Speaking from New York during her book tour, she explains how evangelical Christians got it wrong about penguins; why sloths don’t fart; and how pandas need more wild habitat, not captive breeding programs, to survive.
Readers will learn some worthwhile things about particular animals in this interview, but why do Cooke and Worrall blame “evangelical Christians” three times for misunderstanding animals? It’s as if they both want to hold up this particular subspecies of Homo sapiens as targets for laughter.
Worrall: Evangelical Christians even adopted penguins as role models for families, without realizing some surprising facts about their behavior. Enlighten us?
Cooke: Partly to blame is the movie March of The Penguins, which proposed that the penguins’ annual trudge across the ice flows is somehow an epic love story. As a result, the Christian right wing adopted the penguin as a paragon of family values. They believed that they were monogamous and great parents. Unfortunately, this is far from true. [laughs]
But March of the Penguins was released 13 years ago, way back in 2005. Since then, despite The Guardian‘s story, I have never heard any Christians, evangelical or otherwise, “adopt penguins as role models for families” — and I read a lot of secular and Christian news. What’s going on here? Why are evangelical Christians fair game for mockery by this evolutionist and her Darwinian interlocutor, but not members of any other religious group? And for the few Christians and non-Christians who may have been misled by the movie 13 years ago, why does this article impute believing in something that is “far from true” to millions of innocent Christians who never thought that? Can you imagine the outcry if these writers used a broad brush to mock Jews or Muslims before laughing out loud?
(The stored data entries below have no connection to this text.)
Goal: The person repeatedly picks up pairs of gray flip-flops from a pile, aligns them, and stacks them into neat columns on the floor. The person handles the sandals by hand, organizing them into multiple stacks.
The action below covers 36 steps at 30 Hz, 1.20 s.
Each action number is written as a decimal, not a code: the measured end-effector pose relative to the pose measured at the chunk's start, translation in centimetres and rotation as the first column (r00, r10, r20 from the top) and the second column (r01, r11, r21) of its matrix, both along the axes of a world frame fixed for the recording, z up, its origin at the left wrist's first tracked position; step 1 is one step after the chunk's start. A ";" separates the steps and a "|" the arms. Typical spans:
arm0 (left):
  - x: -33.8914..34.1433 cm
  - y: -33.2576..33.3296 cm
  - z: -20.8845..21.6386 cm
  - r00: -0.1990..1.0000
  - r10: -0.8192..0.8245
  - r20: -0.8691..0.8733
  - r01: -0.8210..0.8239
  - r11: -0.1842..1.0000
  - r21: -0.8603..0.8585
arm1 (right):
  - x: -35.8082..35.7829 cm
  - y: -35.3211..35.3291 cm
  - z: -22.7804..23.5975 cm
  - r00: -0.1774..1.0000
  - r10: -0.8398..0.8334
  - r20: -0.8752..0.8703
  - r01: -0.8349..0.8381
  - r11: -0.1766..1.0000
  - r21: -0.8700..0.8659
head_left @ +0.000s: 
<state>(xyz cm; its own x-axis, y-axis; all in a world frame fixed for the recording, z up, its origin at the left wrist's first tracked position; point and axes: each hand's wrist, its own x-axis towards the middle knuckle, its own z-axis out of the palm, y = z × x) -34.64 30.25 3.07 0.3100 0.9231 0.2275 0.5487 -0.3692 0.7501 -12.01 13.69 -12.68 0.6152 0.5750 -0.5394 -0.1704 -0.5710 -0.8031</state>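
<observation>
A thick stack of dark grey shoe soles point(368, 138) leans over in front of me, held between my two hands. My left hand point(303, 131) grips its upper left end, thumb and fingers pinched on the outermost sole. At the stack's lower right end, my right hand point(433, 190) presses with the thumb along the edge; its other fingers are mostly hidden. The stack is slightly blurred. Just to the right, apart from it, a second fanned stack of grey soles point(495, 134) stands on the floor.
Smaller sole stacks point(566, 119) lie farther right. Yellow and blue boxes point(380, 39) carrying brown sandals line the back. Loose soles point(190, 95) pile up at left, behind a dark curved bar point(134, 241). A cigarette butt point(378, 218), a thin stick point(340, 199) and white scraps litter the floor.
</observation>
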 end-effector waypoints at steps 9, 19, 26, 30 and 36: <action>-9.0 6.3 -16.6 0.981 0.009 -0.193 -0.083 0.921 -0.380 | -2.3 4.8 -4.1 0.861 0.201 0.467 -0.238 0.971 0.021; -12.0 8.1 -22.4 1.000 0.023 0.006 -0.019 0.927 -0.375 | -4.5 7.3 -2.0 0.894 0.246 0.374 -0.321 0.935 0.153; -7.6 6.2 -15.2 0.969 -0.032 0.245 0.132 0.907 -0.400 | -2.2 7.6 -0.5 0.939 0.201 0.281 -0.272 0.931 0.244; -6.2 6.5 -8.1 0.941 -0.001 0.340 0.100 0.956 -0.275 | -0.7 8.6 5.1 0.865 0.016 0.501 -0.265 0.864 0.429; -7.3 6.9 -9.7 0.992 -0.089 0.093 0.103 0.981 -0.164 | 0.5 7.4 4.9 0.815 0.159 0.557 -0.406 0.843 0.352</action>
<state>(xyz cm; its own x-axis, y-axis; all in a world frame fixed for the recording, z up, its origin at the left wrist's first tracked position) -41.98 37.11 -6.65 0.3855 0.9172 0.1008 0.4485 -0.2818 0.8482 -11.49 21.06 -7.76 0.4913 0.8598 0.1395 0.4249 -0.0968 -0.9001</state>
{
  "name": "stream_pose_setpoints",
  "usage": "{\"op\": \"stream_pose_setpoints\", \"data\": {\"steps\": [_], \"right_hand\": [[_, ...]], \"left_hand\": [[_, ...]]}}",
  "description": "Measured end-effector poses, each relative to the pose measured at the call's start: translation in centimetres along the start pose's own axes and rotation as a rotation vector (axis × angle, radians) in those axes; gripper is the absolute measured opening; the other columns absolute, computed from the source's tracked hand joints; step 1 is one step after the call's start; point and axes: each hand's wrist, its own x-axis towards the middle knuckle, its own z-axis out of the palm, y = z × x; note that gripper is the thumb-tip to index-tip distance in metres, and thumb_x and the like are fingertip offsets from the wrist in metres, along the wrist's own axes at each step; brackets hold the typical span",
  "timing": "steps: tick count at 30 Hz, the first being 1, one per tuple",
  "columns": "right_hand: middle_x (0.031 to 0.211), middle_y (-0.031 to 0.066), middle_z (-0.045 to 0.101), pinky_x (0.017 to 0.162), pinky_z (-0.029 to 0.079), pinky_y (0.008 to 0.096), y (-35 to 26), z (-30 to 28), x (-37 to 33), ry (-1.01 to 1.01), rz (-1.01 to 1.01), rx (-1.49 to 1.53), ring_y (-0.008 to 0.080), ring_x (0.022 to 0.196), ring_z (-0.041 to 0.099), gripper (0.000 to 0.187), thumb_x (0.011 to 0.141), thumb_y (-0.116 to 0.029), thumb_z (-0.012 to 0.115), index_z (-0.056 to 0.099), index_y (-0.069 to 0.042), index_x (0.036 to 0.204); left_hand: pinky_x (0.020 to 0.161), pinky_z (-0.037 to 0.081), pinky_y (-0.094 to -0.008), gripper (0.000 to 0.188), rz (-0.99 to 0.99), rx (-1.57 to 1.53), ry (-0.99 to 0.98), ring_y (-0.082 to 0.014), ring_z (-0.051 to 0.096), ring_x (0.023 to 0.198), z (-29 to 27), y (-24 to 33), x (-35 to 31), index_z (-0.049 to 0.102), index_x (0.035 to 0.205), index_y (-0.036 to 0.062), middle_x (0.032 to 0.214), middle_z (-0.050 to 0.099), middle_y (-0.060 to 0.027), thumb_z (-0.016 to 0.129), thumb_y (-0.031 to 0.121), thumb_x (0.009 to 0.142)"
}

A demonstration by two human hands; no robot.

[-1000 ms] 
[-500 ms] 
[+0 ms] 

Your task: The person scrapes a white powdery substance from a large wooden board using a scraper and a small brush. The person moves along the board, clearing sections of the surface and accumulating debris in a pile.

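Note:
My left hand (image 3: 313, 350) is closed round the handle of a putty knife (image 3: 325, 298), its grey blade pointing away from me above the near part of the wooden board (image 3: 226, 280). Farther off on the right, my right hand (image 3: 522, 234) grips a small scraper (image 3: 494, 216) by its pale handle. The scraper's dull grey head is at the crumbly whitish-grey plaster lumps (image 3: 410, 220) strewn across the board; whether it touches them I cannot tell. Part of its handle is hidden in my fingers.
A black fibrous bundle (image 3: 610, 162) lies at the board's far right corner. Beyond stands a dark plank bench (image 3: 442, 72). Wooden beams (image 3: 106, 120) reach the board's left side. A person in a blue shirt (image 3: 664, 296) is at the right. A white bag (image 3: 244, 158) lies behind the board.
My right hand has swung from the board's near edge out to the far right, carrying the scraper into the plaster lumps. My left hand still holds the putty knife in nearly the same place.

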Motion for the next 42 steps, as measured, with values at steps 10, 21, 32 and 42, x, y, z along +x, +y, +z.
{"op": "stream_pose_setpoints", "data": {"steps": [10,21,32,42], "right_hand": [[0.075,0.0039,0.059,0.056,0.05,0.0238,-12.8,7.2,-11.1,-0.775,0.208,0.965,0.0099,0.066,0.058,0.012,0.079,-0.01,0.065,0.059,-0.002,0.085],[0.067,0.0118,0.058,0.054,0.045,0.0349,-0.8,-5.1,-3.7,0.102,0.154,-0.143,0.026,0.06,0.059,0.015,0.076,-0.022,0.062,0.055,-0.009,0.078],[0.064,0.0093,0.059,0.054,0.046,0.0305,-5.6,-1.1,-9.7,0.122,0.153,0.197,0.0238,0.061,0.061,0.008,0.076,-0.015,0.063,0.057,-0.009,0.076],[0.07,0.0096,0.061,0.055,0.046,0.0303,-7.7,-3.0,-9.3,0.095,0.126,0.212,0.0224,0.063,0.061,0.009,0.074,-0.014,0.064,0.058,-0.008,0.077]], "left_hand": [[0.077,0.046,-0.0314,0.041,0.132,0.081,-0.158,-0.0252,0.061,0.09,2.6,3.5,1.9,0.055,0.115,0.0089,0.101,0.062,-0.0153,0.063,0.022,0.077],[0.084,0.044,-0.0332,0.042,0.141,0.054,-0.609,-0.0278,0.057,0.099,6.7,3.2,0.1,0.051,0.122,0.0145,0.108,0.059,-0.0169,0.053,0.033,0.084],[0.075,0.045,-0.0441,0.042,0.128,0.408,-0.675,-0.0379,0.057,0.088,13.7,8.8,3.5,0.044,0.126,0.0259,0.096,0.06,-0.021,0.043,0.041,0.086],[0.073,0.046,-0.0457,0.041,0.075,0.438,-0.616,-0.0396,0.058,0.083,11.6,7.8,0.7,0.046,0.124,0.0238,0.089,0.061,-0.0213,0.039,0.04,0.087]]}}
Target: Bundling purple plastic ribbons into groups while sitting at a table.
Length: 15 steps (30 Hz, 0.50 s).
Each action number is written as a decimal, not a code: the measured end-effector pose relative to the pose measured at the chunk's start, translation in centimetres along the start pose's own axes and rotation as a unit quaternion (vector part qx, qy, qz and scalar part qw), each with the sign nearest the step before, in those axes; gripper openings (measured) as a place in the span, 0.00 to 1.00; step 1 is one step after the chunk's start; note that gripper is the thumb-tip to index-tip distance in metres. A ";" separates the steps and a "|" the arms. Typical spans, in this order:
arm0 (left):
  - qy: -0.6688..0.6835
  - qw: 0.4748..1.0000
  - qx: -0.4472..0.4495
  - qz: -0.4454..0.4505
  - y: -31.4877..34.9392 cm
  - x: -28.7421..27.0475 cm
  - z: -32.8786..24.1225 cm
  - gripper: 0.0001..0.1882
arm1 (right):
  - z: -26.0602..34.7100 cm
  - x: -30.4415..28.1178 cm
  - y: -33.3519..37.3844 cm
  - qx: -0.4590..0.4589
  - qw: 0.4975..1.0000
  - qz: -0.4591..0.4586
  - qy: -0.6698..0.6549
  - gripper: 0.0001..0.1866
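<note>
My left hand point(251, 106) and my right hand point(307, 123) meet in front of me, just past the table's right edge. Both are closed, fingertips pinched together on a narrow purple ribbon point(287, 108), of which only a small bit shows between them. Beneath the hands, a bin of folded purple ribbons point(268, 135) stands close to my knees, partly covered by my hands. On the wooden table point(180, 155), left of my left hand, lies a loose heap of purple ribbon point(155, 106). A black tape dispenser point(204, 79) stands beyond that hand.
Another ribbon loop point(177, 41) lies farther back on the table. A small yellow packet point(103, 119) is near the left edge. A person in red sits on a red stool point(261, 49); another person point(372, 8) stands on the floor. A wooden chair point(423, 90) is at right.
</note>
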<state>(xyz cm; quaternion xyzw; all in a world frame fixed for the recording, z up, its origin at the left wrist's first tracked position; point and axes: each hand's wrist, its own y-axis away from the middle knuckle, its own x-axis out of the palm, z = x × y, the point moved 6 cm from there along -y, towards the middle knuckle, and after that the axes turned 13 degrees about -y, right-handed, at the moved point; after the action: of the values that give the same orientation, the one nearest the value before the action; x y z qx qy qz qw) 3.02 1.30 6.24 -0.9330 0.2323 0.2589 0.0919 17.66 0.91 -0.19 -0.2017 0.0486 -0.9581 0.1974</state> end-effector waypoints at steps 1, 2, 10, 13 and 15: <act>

The psychological motivations behind Cooke and Worrall’s mockery of evangelical Christians would be a good subject for a research paper, but let’s look at this “freaks of evolution” concept another way. Why would evolution produce anything that is freaky? It takes a mind capable of reason to call something a freak. Darwinian selection, mindless and aimless as it is, has no such categories. Stuff happens. It is neither freaky nor sensible. It just is. Why do human beings—uniquely in the animal kingdom—judge things to be outlandish or weird? That question alone should freak out a materialist.
If you think this through long enough, you can only conclude that the real “freaks of evolution” are Darwinians. Their logic is so twisted, they act like stoned guests at a freak-fest around the Charlie idol. Believing they are evolved animals themselves, they position themselves as enlightened ones, illustrating the very image of God they repudiate. Yet they twist that God-given logic into mockery of their fellow created beings—and by doing so, mock the Creator as well. “Professing to be wise, they became fools, and exchanged the glory of the incorruptible God for an image in the form of corruptible man and of birds and four-footed animals and crawling creatures” (Romans 1:22-23).
As thinking, eternal, moral beings, we humans can learn from object lessons in the animal world (e.g., “Go to the ant, thou sluggard,” Proverbs 6:6). But we aren’t supposed to use animals as role models. We are men and women, under God’s authority, and under moral obligation to obey His commandments for humans. How the Creator constructed other animals, and how He permits animals to behave is His prerogative—not ours. Thou shalt not freak thy mind under the influence of evolution.